I can see that this is hard to do, though. It would need some kind of sophisticated faceted search interface. This is probably better off in a seperate project.
Comment #15
naught101 CreditAttribution: naught101 commentedRight, none of that is possible to do with relation without specifying different processes for each entity type, which I really want to avoid.
I actually mis-spoke, file entities do have a label, but users don't - and neither will any entity that doesn't declare 'label' in the 'entity keys' array in hook_entity_info().
Comment #16
davidseth CreditAttribution: davidseth commentedIn response to #13:
http://drupal.org/project/efq_views does query across all entity types. Take a look at this image: http://drupal.org/files/images/base.png and you can see the option.
So this would be a good foundation to build an Entity Browser with Views and efq_views.
This would also allow people to build custom Browsers (by plugging in their own View) to better suit their own needs.
Comment #17
Fidelix CreditAttribution: Fidelix commentedSubscribing... looks awesome!
Comment #18
naught101 CreditAttribution: naught101 commented@davidseth: yes, but it only does one entity type at a time.
As I said before though, we can loop over them. Here's a proof of concept. Apply patch, clear menu cache, then go to relation/autocomplete/entities/%predicate/%string where %predicate is a relation type you have created, and %string is part of the label to search appropriate entities for.
Comment #19
naught101 CreditAttribution: naught101 commentedthis doesn't work, partly because entity labels are not necessarily table columns - so we can't search them.
Comment #20
klonos...ping? Status update please?
Comment #21
naught101 CreditAttribution: naught101 commentedHrm.. Probably we'll focus on #1175386: Provide widgets for specific entity types first, and come back to this if we can find a way to generalise it.
Comment #23
klonosThanx for taking the time to update the status Ned.
...heading there.
Comment #24
naught101 CreditAttribution: naught101 commentedOk, there is a generic entity autocomplete in the relation_add block, and there is a contrib module that does similar things as a field widget: https://drupal.org/project/relation_select
This is as far as we are going in terms of UI in relation core at the moment.

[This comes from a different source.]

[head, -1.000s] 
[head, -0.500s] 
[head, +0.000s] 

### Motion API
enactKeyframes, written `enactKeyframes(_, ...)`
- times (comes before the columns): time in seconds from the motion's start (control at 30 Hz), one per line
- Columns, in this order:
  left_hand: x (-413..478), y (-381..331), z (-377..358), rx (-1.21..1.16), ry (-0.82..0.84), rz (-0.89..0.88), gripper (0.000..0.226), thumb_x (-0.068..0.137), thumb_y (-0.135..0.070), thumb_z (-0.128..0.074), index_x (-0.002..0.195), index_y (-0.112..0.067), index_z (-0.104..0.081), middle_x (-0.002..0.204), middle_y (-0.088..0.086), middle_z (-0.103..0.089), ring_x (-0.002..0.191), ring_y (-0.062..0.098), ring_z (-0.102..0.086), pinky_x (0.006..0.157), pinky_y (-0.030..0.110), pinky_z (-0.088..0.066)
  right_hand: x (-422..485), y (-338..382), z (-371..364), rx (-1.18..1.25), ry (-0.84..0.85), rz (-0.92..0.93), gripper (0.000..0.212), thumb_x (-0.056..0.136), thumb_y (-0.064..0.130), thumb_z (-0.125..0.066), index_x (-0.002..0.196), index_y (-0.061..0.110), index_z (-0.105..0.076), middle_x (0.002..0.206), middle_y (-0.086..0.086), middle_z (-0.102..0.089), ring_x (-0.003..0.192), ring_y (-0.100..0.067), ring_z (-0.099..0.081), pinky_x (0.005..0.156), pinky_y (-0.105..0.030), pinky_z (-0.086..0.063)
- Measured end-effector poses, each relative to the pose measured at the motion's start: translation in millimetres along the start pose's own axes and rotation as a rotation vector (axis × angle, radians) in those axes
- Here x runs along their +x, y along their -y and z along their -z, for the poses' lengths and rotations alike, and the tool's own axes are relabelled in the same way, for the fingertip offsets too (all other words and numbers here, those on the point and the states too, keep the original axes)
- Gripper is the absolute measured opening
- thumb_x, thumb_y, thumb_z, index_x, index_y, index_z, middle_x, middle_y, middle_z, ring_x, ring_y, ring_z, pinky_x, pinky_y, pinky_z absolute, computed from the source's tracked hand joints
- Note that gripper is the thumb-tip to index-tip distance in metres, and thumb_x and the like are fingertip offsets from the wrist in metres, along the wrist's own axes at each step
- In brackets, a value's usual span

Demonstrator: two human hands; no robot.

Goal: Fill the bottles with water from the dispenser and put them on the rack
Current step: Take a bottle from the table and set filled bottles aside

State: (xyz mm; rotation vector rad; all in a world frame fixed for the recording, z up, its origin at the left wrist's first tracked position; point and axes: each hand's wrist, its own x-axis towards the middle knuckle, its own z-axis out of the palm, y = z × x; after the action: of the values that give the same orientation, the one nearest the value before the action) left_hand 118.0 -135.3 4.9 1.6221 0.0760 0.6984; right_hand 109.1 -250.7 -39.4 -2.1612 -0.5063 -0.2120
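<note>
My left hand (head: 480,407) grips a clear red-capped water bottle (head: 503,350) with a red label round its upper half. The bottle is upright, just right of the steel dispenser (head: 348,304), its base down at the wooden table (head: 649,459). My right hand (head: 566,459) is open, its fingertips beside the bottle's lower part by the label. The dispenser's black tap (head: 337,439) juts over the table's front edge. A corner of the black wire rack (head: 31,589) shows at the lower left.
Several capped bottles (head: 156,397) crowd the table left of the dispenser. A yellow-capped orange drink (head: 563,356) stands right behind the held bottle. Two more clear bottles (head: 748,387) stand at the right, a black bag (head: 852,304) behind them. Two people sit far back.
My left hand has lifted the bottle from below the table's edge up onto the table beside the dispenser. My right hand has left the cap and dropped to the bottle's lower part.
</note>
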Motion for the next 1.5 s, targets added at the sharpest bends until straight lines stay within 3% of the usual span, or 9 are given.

If something comes up in contrib, we may consider merging it in, after a lot of good reports and testing. But we may equally remove more UI elements from relation, and make it a more API only module.
Comment #25
klonosok, setting back to NW merely because this information is something that Relation users should be aware of. Please copy-paste your previous comment with the link to relation_select at least in the project's front page (perhaps also in the module's documentation & this issue's summary). Thanx in advance.
Comment #26
chx CreditAttribution: chx commentedThis is now on the project page.